A Protected Cell Company (PCC) is a single company with individual parts, known as cells, which are kept separate from each other. Each cell is only liable for its own debts and not for the debts of any other cell within the company. The provisions of the Companies Ordinance apply in relation to a protected cell company (subject to the provisions of the PCC Ordinance, and unless the context requires otherwise).

A company may be either incorporated as a PCC, or converted, if so authorised by its articles, into a PCC. A protected cell company is a single legal person, and the creation by a PCC of a cell does not create, in respect of that cell, a legal person separate from the company. A protected cell company must state that it is one, i.e. the name of the PCC must include "Protected Cell", "PCC", or any cognate expression approved in writing by the Registrar. The memorandum of a PCC shall state that it is such, and each cell shall have its own distinct name or designation.

There is a duty on the directors to keep the assets of each cell separately identifiable as follows:

  1. to keep cellular assets separate and separately identifiable from non-cellular assets; and
  2. to keep cellular assets attributable to each cell separate and separately identifiable from cellular assets attributable to other cells.

Directors may "cause or permit" cellular and non-cellular assets to be held by or through a nominee, or by a company whose shares and capital interests may be cellular assets, non-cellular assets, or a combination of both. Such assets may be collectively invested, or collectively managed by an investment manager, provided that the assets in question remain separately identifiable.

The rights of creditors are limited to the assets of the cell of which they are creditors.

A PCC can create and issue shares ("cell shares") in respect of any of its cells. The proceeds of the issue ("cell share capital") are comprised in the cellular assets attributable to the cell in respect of which the cell shares are issued. A protected cell company may pay a cellular dividend. Except in the case of a PCC which is authorised by the Financial Services Commissioner as a collective investment scheme, and which is redeeming units or shares in accordance with its scheme particulars, no reduction of cell share capital may be made without an order of the Court.

Insurance Companies, Collective Investment Schemes And Securitisation

A company which is a Gibraltar insurer as defined in Section 2 of the Insurance Companies Ordinance, or a collective investment scheme authorised under the Financial Services Ordinance 1989 must obtain the consent of the Financial Services Commissioner before becoming a PCC.

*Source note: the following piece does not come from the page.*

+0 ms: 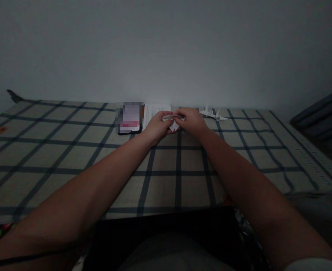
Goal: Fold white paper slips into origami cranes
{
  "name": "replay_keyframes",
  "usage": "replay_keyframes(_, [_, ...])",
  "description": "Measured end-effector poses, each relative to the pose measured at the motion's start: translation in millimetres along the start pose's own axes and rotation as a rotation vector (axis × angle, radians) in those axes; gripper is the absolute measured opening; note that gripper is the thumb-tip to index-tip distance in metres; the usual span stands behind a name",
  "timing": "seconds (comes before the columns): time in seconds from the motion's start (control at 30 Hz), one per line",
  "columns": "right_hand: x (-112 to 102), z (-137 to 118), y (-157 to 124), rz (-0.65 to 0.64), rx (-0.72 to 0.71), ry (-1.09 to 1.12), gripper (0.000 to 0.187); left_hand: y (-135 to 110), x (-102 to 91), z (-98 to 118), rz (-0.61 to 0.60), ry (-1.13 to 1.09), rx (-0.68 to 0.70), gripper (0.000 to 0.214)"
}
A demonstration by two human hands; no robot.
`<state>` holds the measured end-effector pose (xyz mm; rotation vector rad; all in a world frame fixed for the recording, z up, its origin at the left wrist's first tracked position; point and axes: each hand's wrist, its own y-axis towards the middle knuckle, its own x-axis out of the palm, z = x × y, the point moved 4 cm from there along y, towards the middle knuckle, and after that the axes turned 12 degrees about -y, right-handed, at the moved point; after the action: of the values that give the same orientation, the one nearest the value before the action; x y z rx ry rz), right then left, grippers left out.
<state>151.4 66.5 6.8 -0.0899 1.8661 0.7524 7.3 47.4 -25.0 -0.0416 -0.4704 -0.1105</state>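
Observation:
Between my two hands is a small piece of folded white paper (174, 126), held just above the checked cloth. My left hand (159, 126) grips it from the left, thumb on top and fingers beneath. My right hand (191, 118) pinches its upper edge from the right with thumb and forefinger. Much of the paper is hidden by the fingers. Just beyond my right hand lie white folded paper cranes (213, 113); how many there are is hard to make out in the dim light.
A checked cloth (163, 180) covers the table. Left of my hands stands a dark-framed device (130, 118) with a blurred screen, beside a printed white sheet (154, 109). A plain wall (166, 49) rises behind. Dark striped fabric (326, 116) is at the far right.

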Motion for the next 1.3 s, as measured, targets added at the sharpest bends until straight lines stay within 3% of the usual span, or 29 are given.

In the case of securitisation companies not requiring a licence under the Financial Services Ordinances 1989 or 1998 established principally for the purposes of issuing bonds, notes or other debt securities or instruments, secured or unsecured, in respect of which the repayment of capital and interest is to be funded from the company’s investments, consent must be sought from the Finance Centre Director.

The content of this article does not constitute legal advice and should not be relied on in that way. Specific advice should be sought about your specific circumstances.